**DIRECTIONS**.
Give the number of lines in the entries that contain "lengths". State only the count.
INPUT DATA section start
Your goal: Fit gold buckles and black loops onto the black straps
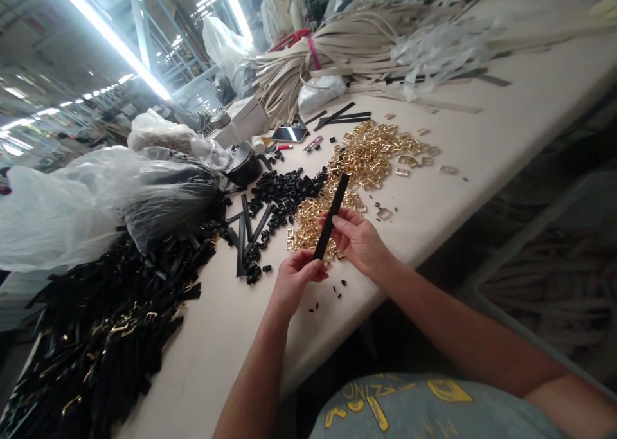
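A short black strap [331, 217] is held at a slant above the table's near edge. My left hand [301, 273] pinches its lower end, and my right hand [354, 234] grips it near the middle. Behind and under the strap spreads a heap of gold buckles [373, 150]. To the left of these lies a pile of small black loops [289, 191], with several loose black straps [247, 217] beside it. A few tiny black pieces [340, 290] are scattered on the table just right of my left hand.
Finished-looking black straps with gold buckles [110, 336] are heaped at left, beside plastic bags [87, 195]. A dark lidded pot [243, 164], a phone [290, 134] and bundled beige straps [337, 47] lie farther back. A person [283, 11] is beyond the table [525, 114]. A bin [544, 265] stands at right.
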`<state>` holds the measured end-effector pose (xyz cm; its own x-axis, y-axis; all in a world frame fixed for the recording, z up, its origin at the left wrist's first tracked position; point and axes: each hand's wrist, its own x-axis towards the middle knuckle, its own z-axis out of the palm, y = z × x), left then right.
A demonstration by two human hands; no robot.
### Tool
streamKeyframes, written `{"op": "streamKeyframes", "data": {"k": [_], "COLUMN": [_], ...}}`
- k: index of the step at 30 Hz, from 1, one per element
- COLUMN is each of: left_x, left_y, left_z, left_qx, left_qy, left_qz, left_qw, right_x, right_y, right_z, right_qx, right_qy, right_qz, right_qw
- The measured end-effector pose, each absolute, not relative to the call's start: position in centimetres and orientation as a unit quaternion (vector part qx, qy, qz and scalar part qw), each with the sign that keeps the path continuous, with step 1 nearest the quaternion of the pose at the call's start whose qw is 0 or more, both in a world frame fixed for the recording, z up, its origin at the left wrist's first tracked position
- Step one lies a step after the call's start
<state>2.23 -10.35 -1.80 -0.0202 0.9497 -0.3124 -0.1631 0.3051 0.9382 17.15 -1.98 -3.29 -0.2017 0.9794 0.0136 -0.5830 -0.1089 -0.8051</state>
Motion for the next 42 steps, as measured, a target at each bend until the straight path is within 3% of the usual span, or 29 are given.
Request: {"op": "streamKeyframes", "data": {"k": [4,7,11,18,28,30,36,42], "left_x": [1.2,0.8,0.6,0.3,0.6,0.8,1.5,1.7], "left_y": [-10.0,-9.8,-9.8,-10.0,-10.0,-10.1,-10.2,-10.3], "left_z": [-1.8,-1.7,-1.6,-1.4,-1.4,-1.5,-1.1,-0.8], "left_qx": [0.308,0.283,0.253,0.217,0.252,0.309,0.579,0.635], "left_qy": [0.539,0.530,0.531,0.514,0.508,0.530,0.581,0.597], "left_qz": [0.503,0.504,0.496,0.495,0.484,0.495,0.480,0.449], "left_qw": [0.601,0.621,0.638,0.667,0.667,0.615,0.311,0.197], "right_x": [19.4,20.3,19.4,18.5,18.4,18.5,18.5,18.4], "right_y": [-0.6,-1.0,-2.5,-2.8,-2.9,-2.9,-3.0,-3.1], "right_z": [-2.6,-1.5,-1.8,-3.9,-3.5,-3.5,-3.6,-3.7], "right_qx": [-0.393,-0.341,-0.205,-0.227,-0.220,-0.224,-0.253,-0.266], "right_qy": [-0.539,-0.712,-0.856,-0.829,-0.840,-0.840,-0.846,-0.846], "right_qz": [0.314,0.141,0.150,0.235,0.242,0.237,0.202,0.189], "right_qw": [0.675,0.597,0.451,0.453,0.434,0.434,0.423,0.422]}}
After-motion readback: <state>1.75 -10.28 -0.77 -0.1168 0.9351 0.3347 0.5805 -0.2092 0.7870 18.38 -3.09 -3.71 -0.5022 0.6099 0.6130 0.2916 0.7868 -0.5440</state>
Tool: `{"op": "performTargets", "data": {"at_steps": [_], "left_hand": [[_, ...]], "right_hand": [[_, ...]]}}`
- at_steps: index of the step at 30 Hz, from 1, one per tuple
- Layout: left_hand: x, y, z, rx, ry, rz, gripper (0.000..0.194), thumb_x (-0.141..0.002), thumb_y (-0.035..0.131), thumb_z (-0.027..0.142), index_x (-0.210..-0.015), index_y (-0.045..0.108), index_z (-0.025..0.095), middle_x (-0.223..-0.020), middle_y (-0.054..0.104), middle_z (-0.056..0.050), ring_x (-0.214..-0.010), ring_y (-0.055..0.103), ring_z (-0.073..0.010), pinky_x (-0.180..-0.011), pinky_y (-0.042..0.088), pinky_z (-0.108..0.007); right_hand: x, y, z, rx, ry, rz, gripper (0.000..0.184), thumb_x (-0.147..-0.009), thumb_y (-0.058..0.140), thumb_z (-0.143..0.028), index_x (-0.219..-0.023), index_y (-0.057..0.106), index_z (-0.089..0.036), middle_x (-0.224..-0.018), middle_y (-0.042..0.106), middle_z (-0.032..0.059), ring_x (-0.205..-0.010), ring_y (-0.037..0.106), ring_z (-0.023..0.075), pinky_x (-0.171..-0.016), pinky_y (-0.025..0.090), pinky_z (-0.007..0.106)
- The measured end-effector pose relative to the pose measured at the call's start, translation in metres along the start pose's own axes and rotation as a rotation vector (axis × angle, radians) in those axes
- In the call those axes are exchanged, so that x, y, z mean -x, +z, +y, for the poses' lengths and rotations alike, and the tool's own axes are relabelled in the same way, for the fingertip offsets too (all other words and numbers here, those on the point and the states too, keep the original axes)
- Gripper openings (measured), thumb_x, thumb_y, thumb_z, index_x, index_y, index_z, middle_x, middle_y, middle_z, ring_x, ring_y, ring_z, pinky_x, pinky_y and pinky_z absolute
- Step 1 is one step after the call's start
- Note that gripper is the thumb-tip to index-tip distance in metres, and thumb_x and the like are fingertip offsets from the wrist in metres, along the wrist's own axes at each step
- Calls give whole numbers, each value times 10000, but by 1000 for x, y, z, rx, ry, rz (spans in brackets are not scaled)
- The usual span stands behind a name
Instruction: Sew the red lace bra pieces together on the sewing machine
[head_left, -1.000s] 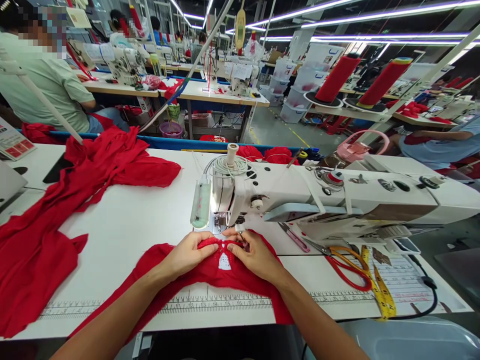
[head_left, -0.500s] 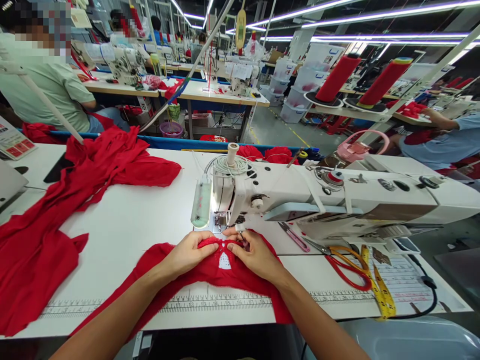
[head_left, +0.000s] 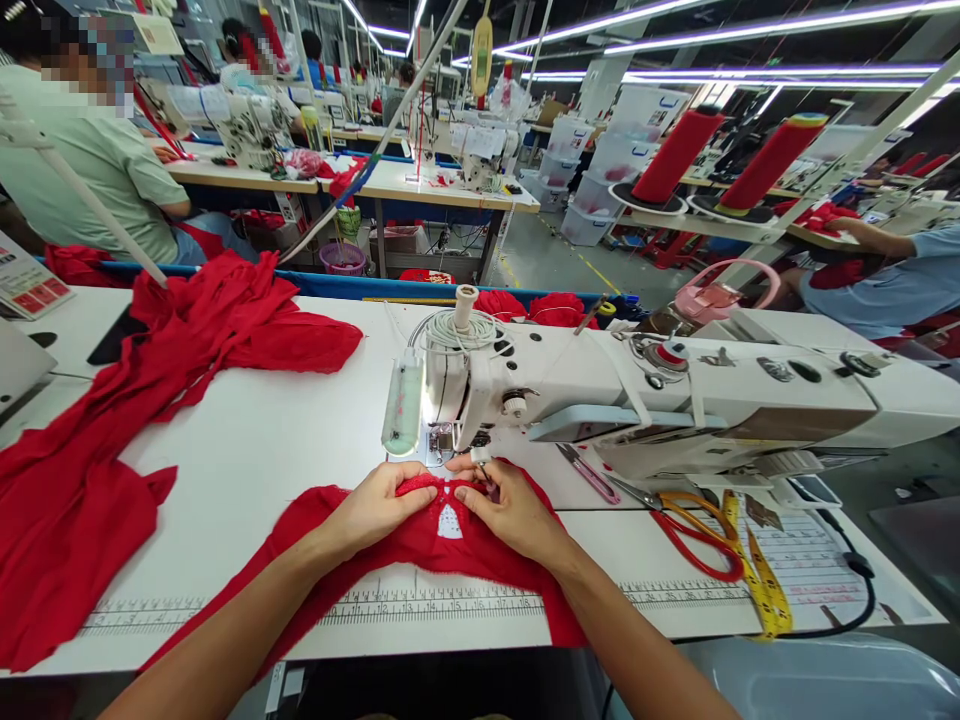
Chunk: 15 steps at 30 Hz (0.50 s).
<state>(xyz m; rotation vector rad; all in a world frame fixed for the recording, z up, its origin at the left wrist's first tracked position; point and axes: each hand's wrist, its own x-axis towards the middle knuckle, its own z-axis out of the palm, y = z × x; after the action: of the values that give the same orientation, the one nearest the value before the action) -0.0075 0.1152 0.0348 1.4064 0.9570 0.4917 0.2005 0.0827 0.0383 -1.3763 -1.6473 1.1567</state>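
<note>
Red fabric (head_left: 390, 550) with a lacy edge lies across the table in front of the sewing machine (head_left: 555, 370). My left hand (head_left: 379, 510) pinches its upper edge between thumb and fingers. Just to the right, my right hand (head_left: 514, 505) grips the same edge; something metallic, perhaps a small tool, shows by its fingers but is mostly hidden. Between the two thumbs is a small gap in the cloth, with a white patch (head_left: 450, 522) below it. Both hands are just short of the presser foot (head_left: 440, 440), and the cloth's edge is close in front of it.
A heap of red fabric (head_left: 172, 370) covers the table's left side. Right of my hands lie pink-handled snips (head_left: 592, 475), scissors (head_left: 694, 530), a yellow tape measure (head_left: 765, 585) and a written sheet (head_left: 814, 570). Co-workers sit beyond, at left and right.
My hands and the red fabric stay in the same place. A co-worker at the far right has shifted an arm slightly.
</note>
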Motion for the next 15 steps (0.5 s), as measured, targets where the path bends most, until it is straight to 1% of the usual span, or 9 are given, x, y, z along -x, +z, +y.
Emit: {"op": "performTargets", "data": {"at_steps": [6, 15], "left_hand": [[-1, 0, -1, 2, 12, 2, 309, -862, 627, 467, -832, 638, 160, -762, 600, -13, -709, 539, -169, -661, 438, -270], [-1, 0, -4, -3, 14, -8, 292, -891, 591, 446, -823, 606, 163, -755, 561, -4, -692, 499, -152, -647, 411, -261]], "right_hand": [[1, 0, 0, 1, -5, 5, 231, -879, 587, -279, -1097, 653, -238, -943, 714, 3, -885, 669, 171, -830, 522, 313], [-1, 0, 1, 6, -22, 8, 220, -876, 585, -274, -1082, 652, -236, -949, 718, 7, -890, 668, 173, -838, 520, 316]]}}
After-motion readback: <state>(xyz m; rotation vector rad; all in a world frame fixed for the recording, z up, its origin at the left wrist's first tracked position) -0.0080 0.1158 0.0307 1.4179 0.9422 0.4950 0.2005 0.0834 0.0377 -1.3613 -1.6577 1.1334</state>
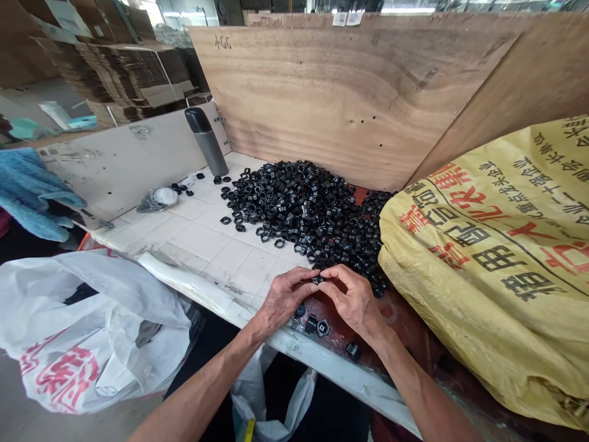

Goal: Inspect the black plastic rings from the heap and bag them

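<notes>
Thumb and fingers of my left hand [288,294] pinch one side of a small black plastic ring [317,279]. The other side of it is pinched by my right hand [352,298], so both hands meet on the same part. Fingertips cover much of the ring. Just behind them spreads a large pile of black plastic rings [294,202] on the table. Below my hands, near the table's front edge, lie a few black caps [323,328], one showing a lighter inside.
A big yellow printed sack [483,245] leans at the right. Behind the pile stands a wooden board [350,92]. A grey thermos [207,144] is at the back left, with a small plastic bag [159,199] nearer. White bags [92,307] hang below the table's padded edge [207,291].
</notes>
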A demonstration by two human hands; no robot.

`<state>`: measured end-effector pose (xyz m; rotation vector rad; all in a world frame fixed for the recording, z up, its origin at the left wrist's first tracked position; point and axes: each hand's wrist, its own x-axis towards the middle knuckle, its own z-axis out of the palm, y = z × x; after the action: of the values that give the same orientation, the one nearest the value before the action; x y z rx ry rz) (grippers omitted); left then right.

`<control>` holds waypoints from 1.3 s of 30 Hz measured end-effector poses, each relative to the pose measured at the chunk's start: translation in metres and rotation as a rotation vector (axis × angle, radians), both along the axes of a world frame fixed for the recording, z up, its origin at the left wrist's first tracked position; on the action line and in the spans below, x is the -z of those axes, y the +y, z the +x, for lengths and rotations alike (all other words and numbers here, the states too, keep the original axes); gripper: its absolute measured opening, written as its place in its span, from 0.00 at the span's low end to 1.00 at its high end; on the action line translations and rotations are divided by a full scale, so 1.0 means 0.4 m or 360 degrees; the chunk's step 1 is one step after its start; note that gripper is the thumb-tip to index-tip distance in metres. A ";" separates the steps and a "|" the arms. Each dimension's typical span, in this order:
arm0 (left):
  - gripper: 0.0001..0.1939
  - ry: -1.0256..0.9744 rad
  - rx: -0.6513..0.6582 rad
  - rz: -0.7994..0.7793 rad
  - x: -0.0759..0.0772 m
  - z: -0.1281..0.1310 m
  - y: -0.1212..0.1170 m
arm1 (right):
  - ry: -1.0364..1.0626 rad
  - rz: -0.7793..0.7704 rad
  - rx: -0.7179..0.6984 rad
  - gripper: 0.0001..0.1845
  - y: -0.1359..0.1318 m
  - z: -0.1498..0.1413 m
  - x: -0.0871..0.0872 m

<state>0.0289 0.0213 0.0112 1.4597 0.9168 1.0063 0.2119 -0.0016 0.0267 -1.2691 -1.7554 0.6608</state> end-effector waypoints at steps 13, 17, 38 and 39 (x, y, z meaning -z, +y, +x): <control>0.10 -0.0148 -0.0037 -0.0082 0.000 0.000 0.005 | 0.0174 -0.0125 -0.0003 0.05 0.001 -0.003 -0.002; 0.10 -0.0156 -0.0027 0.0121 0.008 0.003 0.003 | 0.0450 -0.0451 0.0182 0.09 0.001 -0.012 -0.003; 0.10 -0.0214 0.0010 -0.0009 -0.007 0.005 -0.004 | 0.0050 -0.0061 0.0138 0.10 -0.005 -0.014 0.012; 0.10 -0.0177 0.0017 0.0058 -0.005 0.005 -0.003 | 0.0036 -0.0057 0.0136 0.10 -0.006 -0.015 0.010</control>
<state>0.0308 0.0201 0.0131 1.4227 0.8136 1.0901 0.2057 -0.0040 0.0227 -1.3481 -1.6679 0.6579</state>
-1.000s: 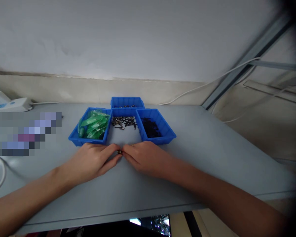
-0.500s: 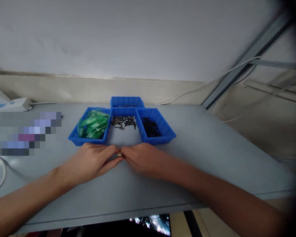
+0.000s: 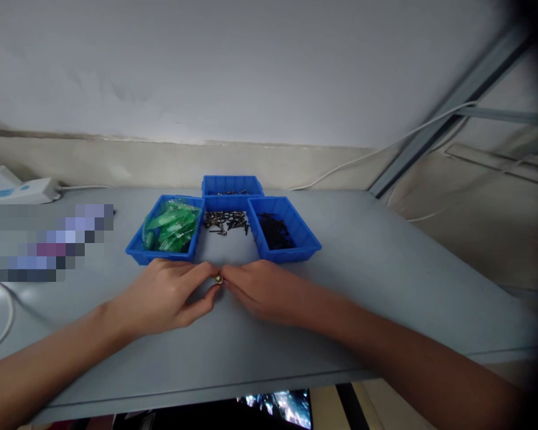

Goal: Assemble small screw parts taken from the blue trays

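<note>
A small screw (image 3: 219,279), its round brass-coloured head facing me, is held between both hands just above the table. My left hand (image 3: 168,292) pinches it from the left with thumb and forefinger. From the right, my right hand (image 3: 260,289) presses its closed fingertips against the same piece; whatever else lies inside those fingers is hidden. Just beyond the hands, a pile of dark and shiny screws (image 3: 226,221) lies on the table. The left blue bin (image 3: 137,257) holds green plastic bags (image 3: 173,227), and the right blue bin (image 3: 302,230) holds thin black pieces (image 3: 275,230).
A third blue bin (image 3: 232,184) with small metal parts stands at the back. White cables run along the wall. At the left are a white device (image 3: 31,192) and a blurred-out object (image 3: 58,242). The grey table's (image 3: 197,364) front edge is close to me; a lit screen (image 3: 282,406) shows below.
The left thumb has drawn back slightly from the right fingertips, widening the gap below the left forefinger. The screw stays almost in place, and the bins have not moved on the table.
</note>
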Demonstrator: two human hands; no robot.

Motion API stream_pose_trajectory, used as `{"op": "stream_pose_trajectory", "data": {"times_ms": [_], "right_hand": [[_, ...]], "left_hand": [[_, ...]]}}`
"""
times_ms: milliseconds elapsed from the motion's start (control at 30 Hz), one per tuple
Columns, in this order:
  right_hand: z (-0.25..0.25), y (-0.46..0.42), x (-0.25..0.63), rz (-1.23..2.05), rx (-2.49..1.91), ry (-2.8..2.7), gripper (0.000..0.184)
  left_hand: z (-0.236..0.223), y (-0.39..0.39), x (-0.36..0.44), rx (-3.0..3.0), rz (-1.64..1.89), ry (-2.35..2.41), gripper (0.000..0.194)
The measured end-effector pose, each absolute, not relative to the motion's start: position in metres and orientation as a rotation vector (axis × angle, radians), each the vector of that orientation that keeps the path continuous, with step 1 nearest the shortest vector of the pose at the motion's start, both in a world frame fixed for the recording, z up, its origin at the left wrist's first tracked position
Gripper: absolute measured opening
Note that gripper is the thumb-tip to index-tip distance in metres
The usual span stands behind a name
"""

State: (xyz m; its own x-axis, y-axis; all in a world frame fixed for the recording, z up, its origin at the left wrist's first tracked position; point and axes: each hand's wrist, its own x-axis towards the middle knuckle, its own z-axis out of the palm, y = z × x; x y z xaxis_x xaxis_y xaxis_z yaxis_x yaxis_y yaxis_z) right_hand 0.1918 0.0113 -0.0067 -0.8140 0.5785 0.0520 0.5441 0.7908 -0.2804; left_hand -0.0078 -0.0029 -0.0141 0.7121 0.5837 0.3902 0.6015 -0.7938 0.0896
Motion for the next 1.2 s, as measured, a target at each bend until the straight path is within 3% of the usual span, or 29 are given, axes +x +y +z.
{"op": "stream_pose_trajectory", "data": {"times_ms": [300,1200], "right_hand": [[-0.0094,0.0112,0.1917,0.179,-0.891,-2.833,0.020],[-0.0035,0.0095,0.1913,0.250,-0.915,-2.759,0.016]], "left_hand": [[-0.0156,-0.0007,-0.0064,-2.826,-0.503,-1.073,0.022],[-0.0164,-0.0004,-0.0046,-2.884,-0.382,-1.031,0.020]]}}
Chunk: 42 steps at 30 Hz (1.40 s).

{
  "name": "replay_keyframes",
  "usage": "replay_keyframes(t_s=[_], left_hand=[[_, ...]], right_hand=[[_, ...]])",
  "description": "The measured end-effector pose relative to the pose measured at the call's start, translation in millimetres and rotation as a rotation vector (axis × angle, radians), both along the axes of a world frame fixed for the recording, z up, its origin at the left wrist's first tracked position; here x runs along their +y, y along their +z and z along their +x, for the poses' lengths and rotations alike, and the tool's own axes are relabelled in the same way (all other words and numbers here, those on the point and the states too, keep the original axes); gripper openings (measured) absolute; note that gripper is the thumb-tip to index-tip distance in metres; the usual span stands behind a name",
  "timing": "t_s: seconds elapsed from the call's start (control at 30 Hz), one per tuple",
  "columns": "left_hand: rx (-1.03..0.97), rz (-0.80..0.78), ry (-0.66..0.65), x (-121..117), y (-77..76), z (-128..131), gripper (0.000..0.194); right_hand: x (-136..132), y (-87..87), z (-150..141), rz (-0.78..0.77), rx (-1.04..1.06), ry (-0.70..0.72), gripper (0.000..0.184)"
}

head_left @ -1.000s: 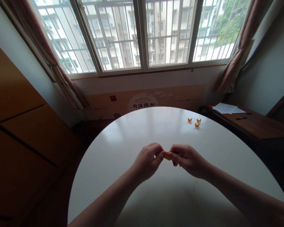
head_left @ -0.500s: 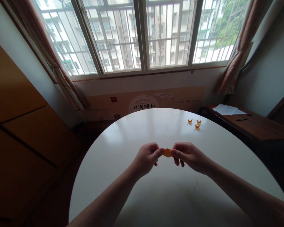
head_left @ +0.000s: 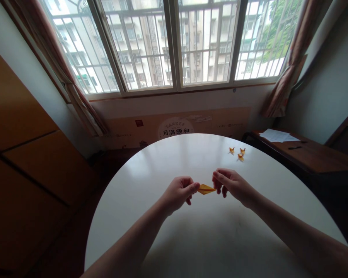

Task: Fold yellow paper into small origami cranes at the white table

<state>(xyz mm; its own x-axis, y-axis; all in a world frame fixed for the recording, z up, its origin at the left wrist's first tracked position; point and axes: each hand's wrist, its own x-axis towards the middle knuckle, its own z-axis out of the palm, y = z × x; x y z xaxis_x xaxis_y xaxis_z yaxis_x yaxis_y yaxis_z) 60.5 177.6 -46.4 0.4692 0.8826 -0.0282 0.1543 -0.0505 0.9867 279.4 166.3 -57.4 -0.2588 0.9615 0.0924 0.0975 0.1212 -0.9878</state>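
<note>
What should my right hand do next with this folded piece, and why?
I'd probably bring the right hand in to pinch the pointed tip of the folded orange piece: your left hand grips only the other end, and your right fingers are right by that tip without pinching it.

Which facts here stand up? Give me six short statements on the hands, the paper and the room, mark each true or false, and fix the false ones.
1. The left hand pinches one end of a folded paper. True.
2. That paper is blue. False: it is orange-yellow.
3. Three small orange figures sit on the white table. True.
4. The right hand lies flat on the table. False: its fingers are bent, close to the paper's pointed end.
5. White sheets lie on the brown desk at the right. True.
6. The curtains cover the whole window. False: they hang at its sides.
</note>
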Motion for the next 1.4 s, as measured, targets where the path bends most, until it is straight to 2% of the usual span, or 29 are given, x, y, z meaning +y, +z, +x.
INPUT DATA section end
**SOLUTION FOR THIS PROBLEM**.
3